Under the so-called objective prong, a medical need is "sufficiently serious" if it presents a "condition of urgency, one that may produce death, degeneration, or extreme pain." Lloyd v. Lee, 570 F. Supp. 2d 556, 566 (S.D.N.Y. 2008) (quoting Hathaway v. Coughlin, 37 F.3d 63, 66 (2d Cir. 1994)). Courts consider factors such as "[t]he existence of an injury that a reasonable doctor or patient would find important and worthy of comment or treatment; the presence of a medical condition that significantly affects an individual's daily activities; or the existence of chronic and substantial pain." Chance v. Armstrong, 143 F.3d 698, 702 (2d Cir. 1998) (alteration in original) (quoting McGuckin v. Smith, 974 F.2d 1050, 1059-60 (9th Cir. 1992)). In cases of delayed medical treatment, "it's the particular risk of harm faced by a prisoner due to the challenged deprivation of care, rather than the severity of the prisoner's underlying medical condition, considered in the abstract, that is relevant" and the Court should "focus on the challenged delay or interruption in treatment rather than the prisoner's underlying medical condition alone." Smith v. Carpenter, 316 F.3d 178, 185-86 (2d Cir. 2003). The seriousness of condition standard "contemplates a 'condition of urgency' that may result in 'degeneration' or 'extreme pain.'" Chance, 143 F.3d at 702 (quoting Hathaway, 37 F.3d at 66).

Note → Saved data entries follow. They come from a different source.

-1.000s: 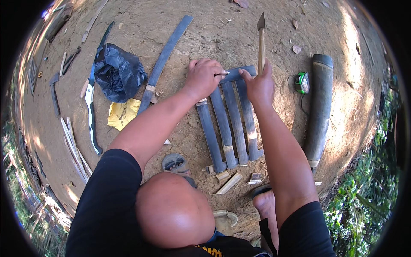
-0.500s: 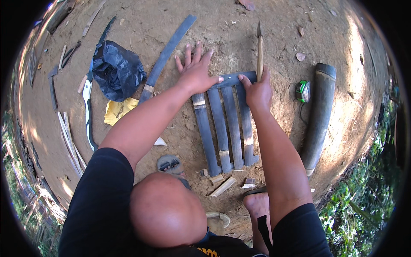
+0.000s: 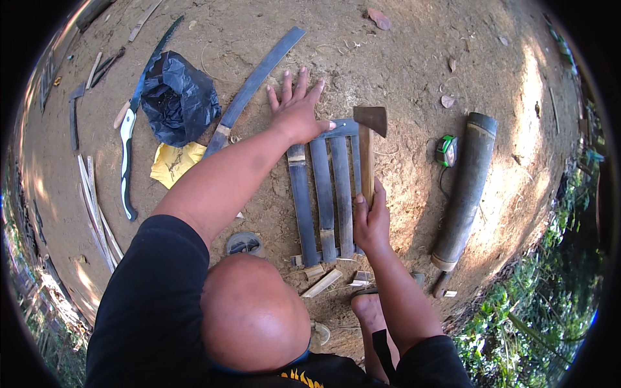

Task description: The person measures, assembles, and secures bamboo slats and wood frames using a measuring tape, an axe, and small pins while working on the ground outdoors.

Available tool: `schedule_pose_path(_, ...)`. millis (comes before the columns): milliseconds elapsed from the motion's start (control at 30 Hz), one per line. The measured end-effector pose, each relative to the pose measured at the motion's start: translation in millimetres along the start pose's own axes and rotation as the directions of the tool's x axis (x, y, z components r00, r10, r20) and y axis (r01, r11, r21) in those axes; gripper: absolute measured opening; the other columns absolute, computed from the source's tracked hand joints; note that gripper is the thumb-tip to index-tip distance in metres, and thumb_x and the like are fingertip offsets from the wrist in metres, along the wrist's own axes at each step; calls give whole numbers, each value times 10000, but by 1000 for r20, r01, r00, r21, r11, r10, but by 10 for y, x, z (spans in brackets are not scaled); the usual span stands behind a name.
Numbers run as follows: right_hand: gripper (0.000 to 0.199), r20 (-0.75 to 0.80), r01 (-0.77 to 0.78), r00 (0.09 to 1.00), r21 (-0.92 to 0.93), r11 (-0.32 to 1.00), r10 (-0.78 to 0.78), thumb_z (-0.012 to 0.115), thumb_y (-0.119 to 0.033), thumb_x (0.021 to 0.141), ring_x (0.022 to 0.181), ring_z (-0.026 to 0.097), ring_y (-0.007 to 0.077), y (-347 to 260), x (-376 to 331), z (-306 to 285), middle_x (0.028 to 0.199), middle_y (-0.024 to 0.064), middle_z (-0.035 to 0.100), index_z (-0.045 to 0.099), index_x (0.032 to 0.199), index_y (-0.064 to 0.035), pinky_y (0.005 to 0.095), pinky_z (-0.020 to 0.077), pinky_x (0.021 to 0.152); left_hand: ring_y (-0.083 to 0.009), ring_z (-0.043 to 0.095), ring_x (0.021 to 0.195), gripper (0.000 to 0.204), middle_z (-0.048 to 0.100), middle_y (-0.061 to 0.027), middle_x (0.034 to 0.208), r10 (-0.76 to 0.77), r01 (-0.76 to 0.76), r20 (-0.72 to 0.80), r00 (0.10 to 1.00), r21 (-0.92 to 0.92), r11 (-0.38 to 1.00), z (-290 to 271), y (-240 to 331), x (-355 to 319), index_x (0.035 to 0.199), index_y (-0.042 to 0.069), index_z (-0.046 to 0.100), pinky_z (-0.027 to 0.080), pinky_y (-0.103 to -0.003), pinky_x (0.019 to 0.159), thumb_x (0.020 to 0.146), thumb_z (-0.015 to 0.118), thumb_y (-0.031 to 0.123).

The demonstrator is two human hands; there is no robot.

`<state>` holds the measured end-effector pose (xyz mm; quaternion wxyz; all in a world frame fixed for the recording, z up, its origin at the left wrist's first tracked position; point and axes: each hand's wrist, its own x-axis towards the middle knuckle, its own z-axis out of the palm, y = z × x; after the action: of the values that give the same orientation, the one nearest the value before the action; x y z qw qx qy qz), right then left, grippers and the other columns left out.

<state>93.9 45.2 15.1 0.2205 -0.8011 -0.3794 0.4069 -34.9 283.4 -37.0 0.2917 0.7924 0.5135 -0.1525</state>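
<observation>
My left hand [image 3: 294, 118] lies spread on the dirt. Its thumb presses the top crosspiece of a small frame of dark bamboo slats [image 3: 341, 187]. A nail [image 3: 344, 124] shows on that crosspiece, right of the thumb. My right hand [image 3: 373, 223] is closed around the wooden handle of a hatchet [image 3: 372, 121]. The hatchet head is over the crosspiece's right end, hiding part of it. The handle and hand cover much of the rightmost slat. Whether the head touches the bamboo, I cannot tell.
Left lie a bamboo strip [image 3: 262, 74], a black plastic bag [image 3: 178, 97], yellow paper [image 3: 174, 163], a folding saw [image 3: 127, 149] and thin sticks [image 3: 97, 207]. Right are a green tape measure [image 3: 446, 151] and a thick bamboo tube [image 3: 467, 191]. Offcuts [image 3: 322, 283] lie below the frame.
My right hand has left the crosspiece and drawn back toward me. The hatchet's head has come down over the crosspiece and now shows broadside. My left hand has stayed put.
</observation>
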Motion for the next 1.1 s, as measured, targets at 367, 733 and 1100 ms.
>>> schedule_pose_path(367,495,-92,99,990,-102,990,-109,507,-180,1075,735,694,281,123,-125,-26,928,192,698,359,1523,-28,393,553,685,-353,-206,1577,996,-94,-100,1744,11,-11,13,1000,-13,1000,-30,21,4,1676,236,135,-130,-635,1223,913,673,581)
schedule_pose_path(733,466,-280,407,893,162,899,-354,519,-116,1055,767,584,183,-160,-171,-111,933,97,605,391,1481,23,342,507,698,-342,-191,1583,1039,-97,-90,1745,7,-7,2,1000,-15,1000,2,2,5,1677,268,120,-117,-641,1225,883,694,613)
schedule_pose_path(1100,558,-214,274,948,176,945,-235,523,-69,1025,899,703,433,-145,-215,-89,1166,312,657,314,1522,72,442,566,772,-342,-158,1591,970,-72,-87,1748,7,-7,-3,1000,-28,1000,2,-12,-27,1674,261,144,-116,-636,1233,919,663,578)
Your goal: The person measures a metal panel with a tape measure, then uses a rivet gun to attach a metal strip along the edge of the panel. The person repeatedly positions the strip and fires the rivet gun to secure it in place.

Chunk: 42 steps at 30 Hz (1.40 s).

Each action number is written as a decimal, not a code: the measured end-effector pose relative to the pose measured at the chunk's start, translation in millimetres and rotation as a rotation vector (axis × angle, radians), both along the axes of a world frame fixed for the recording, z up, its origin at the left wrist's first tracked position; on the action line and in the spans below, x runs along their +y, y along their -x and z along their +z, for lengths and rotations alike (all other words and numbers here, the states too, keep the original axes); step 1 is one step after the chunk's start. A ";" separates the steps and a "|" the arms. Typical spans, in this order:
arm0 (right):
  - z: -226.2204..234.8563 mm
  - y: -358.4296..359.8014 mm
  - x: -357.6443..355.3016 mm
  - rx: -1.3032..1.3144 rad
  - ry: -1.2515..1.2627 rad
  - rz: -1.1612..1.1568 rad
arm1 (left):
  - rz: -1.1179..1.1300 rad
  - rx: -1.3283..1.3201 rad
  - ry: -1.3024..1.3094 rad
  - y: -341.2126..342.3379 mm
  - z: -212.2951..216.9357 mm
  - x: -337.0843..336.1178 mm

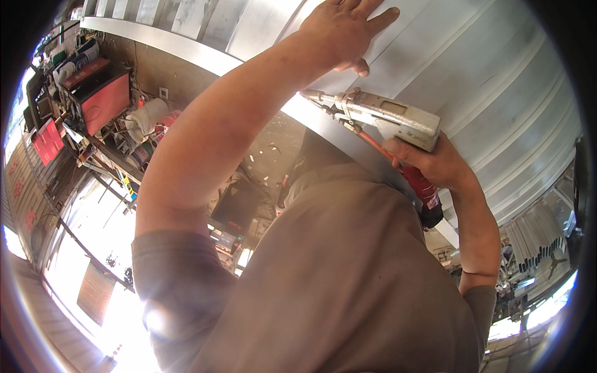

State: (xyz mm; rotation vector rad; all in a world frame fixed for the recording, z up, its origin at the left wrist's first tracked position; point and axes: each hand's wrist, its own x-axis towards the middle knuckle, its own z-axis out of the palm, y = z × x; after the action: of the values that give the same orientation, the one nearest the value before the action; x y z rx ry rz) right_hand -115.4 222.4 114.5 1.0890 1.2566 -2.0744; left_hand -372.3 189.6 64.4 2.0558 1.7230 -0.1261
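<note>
My left hand [342, 31] reaches to the top of the view, fingers spread, over a ribbed, silver-grey metal panel [497, 81]. Whether it rests on the sheet or hovers just above I cannot tell. Nothing shows in that hand. In my right hand [435, 165] is a power tool [388, 115] with a scuffed silver body, a narrow nose and a red grip with a black end. My thumb lies along the back of the body and the other fingers are mostly hidden. The nose points left, close to the panel's bright edge strip [217, 60].
At the left a cluttered rack holds red boxes [106, 102] and a whitish bucket [146, 119]. A dark screen-like object [235, 204] sits below my left forearm. Stacked metal profiles [541, 255] stand at the far right. Strong glare comes from the lower left.
</note>
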 end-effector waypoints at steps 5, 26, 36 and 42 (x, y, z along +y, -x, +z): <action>3.6 -4.3 -1.6 0.022 -0.021 -0.060 | 0.005 -0.009 0.002 -0.1 -0.4 -2.4; 1.7 -20.1 -0.3 0.012 -0.015 -0.024 | 0.012 -0.025 -0.022 -0.1 0.4 -4.2; -0.5 -26.6 -1.0 -0.023 -0.006 -0.038 | 0.018 -0.029 -0.029 1.2 0.6 -3.3; -0.1 -31.8 -1.0 -0.015 -0.002 -0.050 | 0.016 -0.031 -0.029 1.3 0.8 -2.9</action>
State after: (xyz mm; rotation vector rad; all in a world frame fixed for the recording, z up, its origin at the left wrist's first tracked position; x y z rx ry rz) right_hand -83.6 221.4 114.3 1.1454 1.2360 -2.0983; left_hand -373.7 186.6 65.2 2.0533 1.7315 -0.0646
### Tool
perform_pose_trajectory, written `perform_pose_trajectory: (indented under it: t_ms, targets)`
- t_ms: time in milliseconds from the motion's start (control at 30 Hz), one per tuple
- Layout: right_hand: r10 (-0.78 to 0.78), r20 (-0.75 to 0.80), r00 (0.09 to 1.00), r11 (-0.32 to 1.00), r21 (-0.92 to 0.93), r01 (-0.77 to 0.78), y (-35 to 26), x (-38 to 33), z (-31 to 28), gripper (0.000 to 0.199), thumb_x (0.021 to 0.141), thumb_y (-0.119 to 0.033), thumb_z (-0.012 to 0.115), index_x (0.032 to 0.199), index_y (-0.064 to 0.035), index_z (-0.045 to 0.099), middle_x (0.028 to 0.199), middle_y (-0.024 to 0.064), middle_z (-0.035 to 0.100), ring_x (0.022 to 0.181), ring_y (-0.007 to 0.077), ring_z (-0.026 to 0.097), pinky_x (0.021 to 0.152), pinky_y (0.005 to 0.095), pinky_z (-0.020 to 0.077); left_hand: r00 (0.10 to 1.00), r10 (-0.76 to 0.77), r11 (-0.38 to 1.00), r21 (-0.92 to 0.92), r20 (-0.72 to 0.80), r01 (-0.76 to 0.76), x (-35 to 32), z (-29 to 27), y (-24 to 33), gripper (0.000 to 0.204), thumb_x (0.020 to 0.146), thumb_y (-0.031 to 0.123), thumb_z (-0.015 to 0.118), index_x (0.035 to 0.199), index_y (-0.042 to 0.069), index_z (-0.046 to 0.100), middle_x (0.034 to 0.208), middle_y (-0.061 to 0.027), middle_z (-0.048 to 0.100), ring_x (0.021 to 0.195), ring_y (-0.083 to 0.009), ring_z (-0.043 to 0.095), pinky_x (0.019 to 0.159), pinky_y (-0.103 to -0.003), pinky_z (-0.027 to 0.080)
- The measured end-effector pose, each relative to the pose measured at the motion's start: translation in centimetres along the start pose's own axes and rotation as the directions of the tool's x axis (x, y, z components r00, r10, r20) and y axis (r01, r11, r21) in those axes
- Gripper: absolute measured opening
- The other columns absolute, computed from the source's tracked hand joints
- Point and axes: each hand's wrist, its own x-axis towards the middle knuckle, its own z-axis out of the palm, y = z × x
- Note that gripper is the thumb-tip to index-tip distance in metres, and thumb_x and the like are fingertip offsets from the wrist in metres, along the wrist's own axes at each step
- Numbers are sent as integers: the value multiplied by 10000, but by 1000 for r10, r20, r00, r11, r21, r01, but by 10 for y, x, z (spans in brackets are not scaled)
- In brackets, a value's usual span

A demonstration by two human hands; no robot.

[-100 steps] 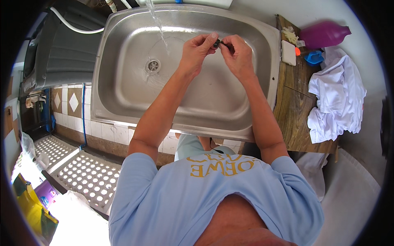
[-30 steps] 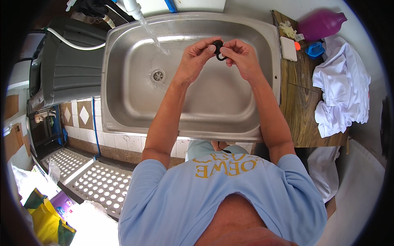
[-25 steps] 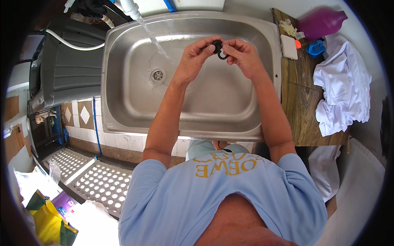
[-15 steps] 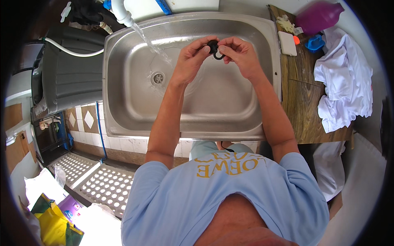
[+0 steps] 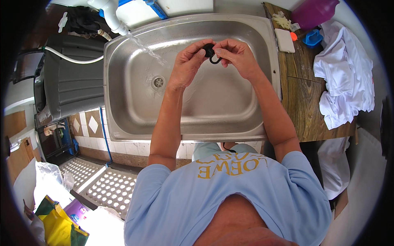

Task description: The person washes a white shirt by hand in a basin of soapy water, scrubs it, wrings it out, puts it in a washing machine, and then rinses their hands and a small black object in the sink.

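Over the far part of a steel sink (image 5: 221,108), both hands meet at a small black round piece with a thin loop (image 5: 209,50). My left hand (image 5: 184,67) pinches the round body between thumb and fingers. The fingers of my right hand (image 5: 241,60) are closed on the thin loop at its right side. Exactly what kind of thing it is, I cannot make out. Water (image 5: 143,47) runs from a white spout (image 5: 110,17) into the basin, left of my hands. Below the stream lies the round drain (image 5: 158,82).
On the wood-look counter (image 5: 303,102) at right lie a white cloth (image 5: 342,74), a pale flat block (image 5: 284,40), a blue plastic piece (image 5: 313,38) and a purple bottle (image 5: 314,13). A grey plastic unit (image 5: 74,78) with a white hose (image 5: 74,60) stands left.
The view has shifted slightly. Both hands keep their hold on the black piece, which has tilted a little, and the water keeps running.
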Motion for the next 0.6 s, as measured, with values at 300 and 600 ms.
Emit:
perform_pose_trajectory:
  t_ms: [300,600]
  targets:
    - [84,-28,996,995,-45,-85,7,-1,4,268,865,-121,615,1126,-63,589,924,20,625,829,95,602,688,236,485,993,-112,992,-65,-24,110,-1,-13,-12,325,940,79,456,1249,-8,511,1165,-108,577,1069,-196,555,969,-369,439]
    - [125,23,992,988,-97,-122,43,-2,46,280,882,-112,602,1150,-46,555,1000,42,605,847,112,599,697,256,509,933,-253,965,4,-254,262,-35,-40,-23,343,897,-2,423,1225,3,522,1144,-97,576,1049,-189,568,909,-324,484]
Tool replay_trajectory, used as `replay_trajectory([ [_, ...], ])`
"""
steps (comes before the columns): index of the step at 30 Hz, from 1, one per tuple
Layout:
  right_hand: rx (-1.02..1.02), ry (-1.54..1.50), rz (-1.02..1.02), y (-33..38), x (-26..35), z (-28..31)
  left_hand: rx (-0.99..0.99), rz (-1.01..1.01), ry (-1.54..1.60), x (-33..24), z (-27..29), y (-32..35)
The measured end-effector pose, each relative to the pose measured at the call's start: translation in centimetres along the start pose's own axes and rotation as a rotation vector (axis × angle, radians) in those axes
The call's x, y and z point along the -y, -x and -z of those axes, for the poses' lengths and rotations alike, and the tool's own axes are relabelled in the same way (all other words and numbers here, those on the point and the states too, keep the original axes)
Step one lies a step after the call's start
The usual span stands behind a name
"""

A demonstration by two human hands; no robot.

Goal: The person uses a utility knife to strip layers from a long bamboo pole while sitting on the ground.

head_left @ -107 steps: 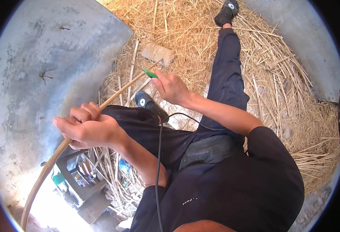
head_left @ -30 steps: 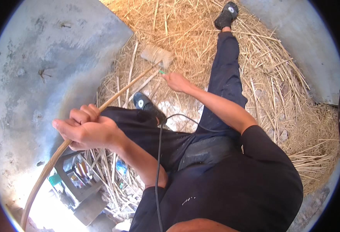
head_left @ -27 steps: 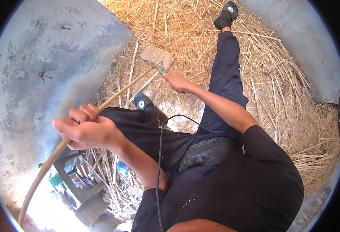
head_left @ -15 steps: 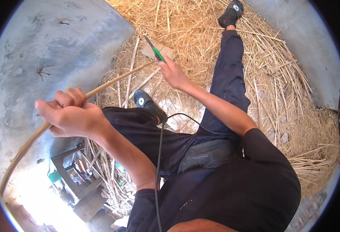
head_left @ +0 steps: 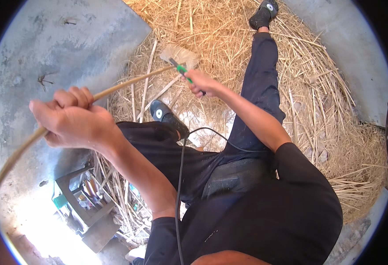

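Head view shows a long, slender, yellowish-tan wooden pole (head_left: 130,82), bowed and tapering, its thin end near the flat, pale rectangular block (head_left: 184,54) and its thicker end running far left of that block. The bare left hand (head_left: 72,117), well left of the block, is clenched around the pole, hiding a stretch of it. Apart from it, the bare right hand (head_left: 198,82), just nearer the person than the block, grips a green-and-black-handled knife (head_left: 182,70); its blade overlaps the pole's thin end, though contact cannot be told. Loose golden straw (head_left: 220,39) surrounds the block; a black shoe (head_left: 158,111) sits on its near side. Compared with half a second ago, the left hand has shifted farther left of the block, and the knife's tip has come back toward the person.
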State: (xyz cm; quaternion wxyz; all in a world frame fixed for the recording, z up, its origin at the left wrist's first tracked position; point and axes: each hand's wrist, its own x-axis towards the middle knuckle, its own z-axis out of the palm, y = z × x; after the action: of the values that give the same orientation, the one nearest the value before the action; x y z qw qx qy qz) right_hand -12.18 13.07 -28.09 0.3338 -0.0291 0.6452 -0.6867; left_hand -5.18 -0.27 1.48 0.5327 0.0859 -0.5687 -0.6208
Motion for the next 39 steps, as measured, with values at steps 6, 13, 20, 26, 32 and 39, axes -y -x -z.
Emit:
replay_trajectory([
  [6,-0.187,0.046,0.201,1.7,4.3,-0.6,0.164,-0.027,0.000,0.3,-2.3,-0.9],
  [13,-0.313,0.669,0.211,3.4,4.0,-1.7,0.223,-0.065,0.037,1.6,-5.2,-2.3],
  [20,-0.461,0.860,0.216,-0.1,-3.5,0.4,0.279,-0.095,0.037,1.3,-6.6,-0.4],
  [26,-0.138,0.296,-0.132,0.1,0.7,0.0,0.262,-0.106,0.006,1.7,-4.9,-0.9],
  [32,-0.497,0.624,0.540,1.4,4.4,-2.5,0.215,-0.098,0.012,2.0,-5.2,-1.8],
  [39,-0.525,0.848,0.365,-6.4,-8.2,0.6,0.231,-0.092,0.007,1.3,-6.1,-1.2],
])
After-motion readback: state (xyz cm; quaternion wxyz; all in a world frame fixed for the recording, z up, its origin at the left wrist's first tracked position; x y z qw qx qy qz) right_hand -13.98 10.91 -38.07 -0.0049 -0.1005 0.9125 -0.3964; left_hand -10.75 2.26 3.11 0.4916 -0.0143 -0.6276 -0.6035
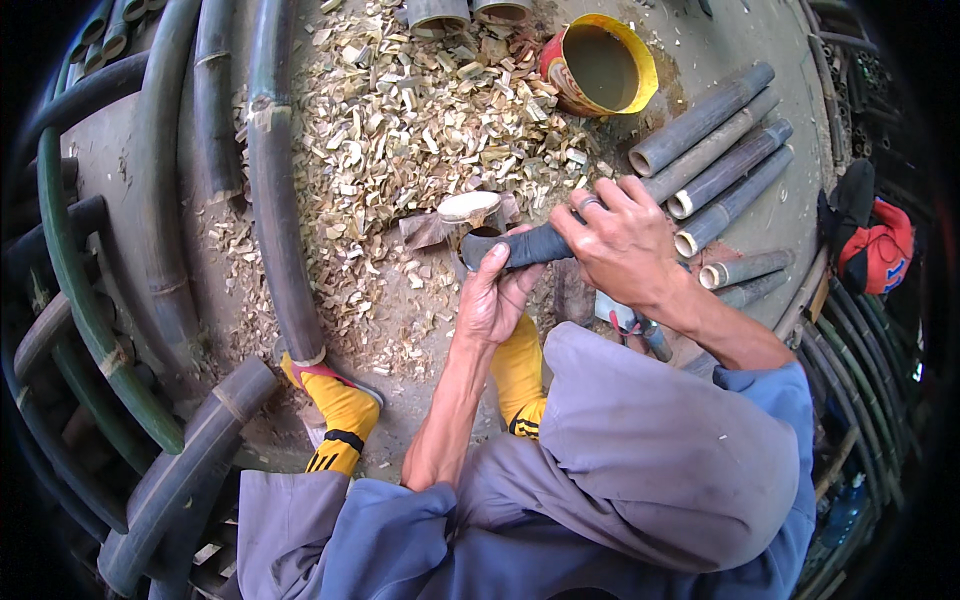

In this case, Williams alleges that the shortness of breath and chest pains he experienced as a result of exposure to pepper spray satisfies this condition. Doc. 1-3 ¶¶ 2, 16-18. Defendants argue that the facts "suggest only the existence of an asthmatic condition" and therefore do not rise to the level of being a sufficiently serious medical condition. Doc. 9 at 6. At no point does Williams allege that he suffered an asthma attack during either incident. "Unquestionably, infliction of pepper spray on an arrestee has a variety of incapacitating and painful effects." Tracy v. Freshwater, 623 F.3d 90, 98 (2d Cir. 2010). However, courts in this circuit have routinely found that while the temporary effects of pepper spray are "undoubtedly uncomfortable and painful," they do not establish a sufficiently serious injury. Holmes v. New York City, No. 17 Civ. 3874 (WHP), 2018 WL 4211311, at *7 (S.D.N.Y. Sept. 4, 2018); see also Strassner v. O'Flynn, No. 04 Civ. 6021 (CJS), 2006 WL 839411, at *8 (W.D.N.Y. Mar. 27, 2006) (collecting cases). Courts in this circuit have also determined that while merely "[b]eing an asthmatic (a person susceptible to asthma attacks) is not a condition . . . that is severe or 'sufficiently serious,'" they distinguish the mere "existence of the condition . . . from the situation in which an inmate is suffering an actual attack." Patterson v. Lilley, No. 02 Civ. 6056 (NRB), 2003 WL 21507345, at *4 (S.D.N.Y. June 30, 2003) (internal citation omitted); see also Vazquez v. Spear, No. 12 Civ. 6883 (VB), 2014 WL 3887880, at *6 (S.D.N.Y. Aug. 5, 2014) (an "asthmatic condition alone does not impose a substantial risk of serious harm").

For the June 25, 2019 incident, the basis for Williams's claim is that his medical treatment was delayed, not that it was inadequate. The Second Circuit has ruled the serious medical condition standard satisfied in cases where, for example, "officials deliberately delayed care as a form of punishment, ignored a 'life-threatening and fast-degenerating' condition for three days, or delayed major surgery for over two years." DeMeo v. Koenigsmann, No. 11 Civ. 7099 (HBP), 2015 WL 1283660, at *11 (S.D.N.Y. Mar. 20, 2015) (quoting Demata v. N.Y. State Corr. Dep't of Health Servs., 198 F.3d 233, 1999 WL 753142, at *2 (2d. Cir. 1999)). Although the Court appreciates that Williams was in pain and experienced respiratory distress, he has failed to allege that the delay in treatment exacerbated his asthmatic condition to the point of degeneration or extreme pain.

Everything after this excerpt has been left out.